Glutamate receptors exist throughout the entire body, including:

  • The brain
  • The heart’s electrical conduction system
  • The GI tract
  • The lungs
  • The pancreas
  • The adrenal glands
  • The reproductive system (including sperm)
  • Bones
  • Retinal tissue in the eye

This means excitotoxins don’t just affect the brain — they can disrupt nearly every organ system.


The Hidden Names for MSG and Free Glutamates

Manufacturers know consumers avoid MSG, so they hide it under dozens of innocent‑sounding names. Any ingredient that contains less than 99% pure MSG can legally be labeled however the manufacturer chooses.

Here are the most common names used to disguise glutamates:

Common Hidden Names

  • Hydrolyzed protein (any type)
  • Hydrolyzed vegetable protein (HVP)
  • Hydrolyzed plant protein (HPP)
  • Hydrolyzed soy protein
  • Textured vegetable protein (TVP)
  • Autolyzed yeast
  • Autolyzed yeast extract
  • Yeast extract
  • Yeast nutrient
  • Soy protein isolate
  • Soy protein concentrate
  • Whey protein
  • Whey protein isolate
  • Caseinate (sodium, calcium, or other forms)
  • Gelatin

Additives That Often Contain Free Glutamates

  • Natural flavoring
  • Natural flavors
  • Flavoring
  • Spices (when not single‑ingredient)
  • Seasonings
  • Broth
  • Stock
  • Bouillon
  • Carrageenan
  • Enzymes
  • Malt extract
  • Malt flavoring

Food Categories That Commonly Contain Hidden Glutamates

  • Soups and broths
  • Chips and snack foods
  • Frozen meals
  • Salad dressings
  • Protein powders
  • Plant‑based meats
  • Fast food
  • Sauces and gravies

If you see these on a label, you’re almost certainly consuming free glutamates — even if the label says “No MSG Added.”


Excitotoxins and the Heart: Arrhythmias and Sudden Cardiac Death

When MSG or aspartame is consumed, blood glutamate levels can spike dramatically. These surges overstimulate glutamate receptors in the heart, contributing to:

  • Arrhythmias
  • Coronary artery spasms
  • Electrical conduction disturbances
  • Sudden cardiac death

Athletes are especially vulnerable. Low magnesium — common in heavy sweaters — makes glutamate receptors hypersensitive, creating a perfect storm when combined with high‑glutamate meals and diet drinks.

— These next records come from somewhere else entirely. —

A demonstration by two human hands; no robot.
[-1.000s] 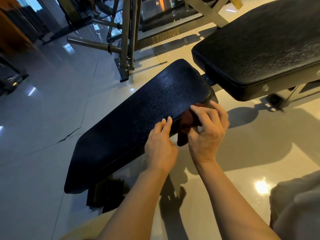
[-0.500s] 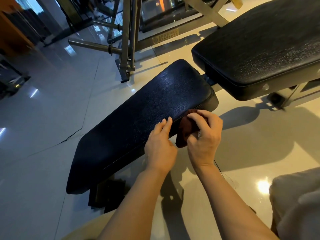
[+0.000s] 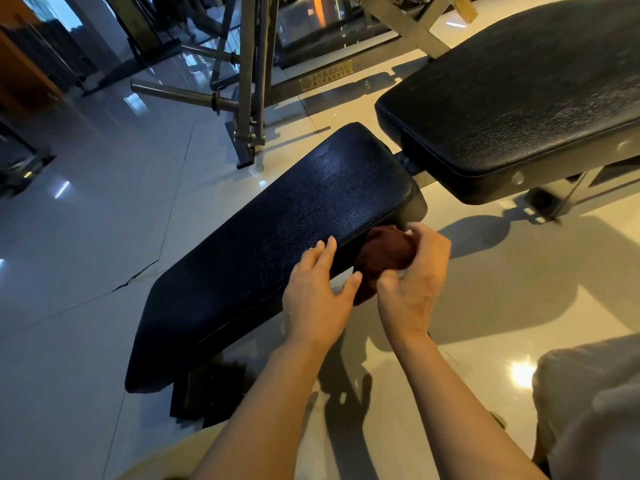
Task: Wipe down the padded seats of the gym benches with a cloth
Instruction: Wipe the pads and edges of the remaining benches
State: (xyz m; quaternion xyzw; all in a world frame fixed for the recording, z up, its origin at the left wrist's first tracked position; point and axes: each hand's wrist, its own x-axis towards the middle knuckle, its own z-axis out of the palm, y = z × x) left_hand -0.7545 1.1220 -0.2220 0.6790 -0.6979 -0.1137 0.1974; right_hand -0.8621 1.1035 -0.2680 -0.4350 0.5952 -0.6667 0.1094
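Cloth (image 3: pixel 386 252): dark maroon, bunched into a wad, pressed against near side edge of seat pad (image 3: pixel 277 233). Right hand (image 3: pixel 414 282) curls round it. Left hand (image 3: pixel 317 292) flat, fingers straight, on pad's top edge. Pad black, textured, long axis running lower-left to upper-right toward second pad (image 3: pixel 519 98).

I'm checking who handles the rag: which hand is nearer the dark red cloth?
Right. The right hand grips the dark red cloth against the side edge of the bench seat. The left hand rests fingers on the seat, thumb just beside the cloth.
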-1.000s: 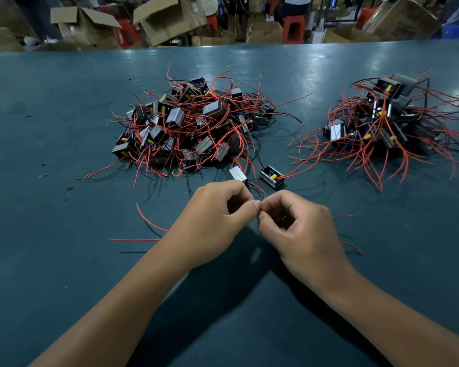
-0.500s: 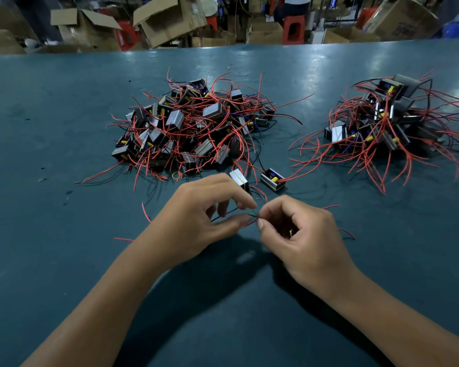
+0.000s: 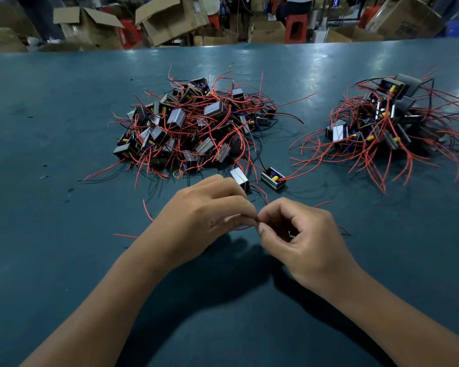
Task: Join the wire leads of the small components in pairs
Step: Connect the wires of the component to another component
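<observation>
Wire leads (image 3: pixel 255 223) pinched btwn left hand (image 3: pixel 210 210) & right hand (image 3: pixel 302 234); both fingertips touching.

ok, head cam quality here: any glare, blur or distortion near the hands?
Head view: glare patches on the far table; its far edge bows from wide-angle distortion; left hand fingertips motion-blurred where they meet the right hand; dark shadows under both forearms; the pinched wire leads barely resolve.

You see overhead glare on far table (image 3: pixel 329 59), dark forearm shadows near you, motion blur at fingertips (image 3: pixel 252 221), wide-angle bending at edges.
</observation>
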Tool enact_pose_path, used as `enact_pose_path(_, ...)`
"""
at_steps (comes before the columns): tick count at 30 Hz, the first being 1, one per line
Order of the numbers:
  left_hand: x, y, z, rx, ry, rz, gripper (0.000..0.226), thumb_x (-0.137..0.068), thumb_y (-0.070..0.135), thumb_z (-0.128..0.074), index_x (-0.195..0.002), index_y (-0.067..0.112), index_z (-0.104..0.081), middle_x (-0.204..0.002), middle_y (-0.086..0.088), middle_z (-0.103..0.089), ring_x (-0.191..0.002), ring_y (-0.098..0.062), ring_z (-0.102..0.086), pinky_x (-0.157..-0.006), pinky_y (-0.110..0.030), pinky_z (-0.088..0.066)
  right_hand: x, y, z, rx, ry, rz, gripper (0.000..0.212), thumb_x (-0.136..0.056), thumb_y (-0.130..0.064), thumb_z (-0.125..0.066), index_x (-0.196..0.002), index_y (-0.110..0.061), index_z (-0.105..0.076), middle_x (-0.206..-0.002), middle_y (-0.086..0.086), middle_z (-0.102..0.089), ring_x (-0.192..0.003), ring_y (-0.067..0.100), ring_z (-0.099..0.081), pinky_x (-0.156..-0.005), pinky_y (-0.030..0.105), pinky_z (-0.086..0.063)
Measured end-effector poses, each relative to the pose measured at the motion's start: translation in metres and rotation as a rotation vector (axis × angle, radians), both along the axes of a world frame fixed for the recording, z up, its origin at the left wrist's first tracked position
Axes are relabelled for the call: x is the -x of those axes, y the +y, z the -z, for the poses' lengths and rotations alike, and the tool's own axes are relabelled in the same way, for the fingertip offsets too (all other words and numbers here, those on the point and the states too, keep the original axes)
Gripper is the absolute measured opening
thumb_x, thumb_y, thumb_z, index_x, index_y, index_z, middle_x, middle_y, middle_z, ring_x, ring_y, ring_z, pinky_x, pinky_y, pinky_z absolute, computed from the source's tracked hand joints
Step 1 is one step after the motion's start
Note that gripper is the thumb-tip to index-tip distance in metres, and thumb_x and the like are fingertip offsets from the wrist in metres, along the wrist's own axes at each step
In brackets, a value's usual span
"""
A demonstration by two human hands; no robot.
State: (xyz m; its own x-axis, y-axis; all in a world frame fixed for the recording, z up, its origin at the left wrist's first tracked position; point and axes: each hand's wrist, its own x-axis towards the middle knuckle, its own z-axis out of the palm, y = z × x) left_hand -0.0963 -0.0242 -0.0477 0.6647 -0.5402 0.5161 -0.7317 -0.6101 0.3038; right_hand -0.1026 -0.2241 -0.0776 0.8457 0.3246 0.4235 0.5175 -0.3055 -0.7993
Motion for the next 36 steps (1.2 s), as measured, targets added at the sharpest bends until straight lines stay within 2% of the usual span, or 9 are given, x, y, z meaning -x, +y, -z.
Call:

Yet most cardiologists have never been taught that glutamate receptors even exist in the heart.


Excitotoxins and the Brain: Neurodegeneration on the Rise

Neurodegenerative diseases are skyrocketing:

  • Alzheimer’s
  • Autism
  • ADHD
  • Parkinson’s
  • Dementia

Researchers often look for a single cause — mercury, aluminum, pesticides, herbicides — but miss the bigger picture.

These toxins all damage the brain through excitotoxic mechanisms.

And we are exposed to hundreds of excitotoxic compounds every single day.

From chemical‑laden shampoos and aluminum‑based deodorants to aspartame‑sweetened drinks and glutamate‑rich processed foods, the modern lifestyle creates a constant, cumulative toxic load.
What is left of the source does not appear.